Data extract Start Marker

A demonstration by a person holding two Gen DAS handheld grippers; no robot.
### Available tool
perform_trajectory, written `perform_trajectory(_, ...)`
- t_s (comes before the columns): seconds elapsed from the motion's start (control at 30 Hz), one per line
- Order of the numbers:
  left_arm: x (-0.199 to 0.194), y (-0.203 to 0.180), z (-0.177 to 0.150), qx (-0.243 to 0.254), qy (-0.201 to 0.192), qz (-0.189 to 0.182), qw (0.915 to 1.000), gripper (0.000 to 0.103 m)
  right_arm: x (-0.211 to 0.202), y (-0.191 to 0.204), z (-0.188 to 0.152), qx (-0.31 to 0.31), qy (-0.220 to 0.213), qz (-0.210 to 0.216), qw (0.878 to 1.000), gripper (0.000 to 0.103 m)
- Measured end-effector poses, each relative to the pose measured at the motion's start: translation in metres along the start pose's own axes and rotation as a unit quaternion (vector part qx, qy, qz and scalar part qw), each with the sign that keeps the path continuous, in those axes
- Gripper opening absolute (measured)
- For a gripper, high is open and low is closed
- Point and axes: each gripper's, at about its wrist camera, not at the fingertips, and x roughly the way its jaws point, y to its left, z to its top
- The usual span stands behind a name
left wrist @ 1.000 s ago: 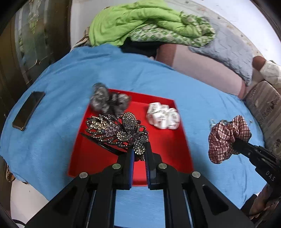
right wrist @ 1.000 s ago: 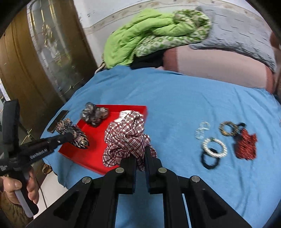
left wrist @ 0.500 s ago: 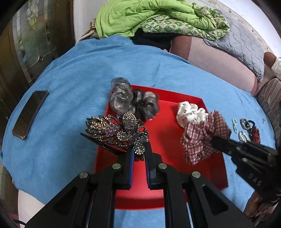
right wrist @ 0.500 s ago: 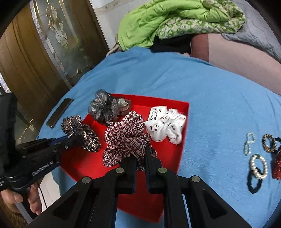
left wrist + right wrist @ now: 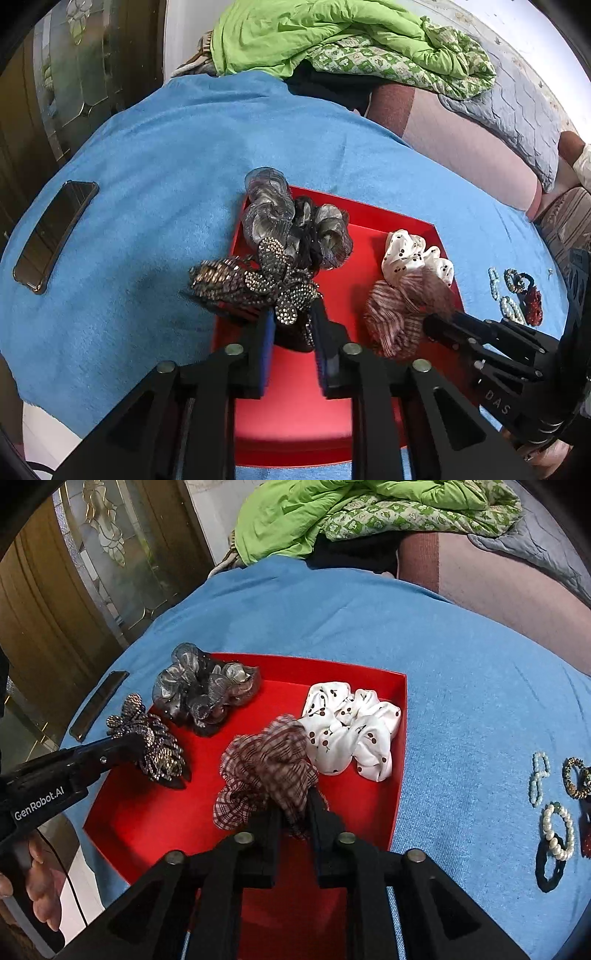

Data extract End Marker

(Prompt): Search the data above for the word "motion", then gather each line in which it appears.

(Answer section):
- t_s (comes before the columns): seconds elapsed from the motion's start (control at 30 Hz), one per line
- Measured end-effector poses, each relative to the pose measured at the motion's start: translation in metres along the start pose's own axes and rotation as a unit quaternion (vector part qx, qy, qz and scalar part qw), each with the sign that keeps the path continuous, in those axes

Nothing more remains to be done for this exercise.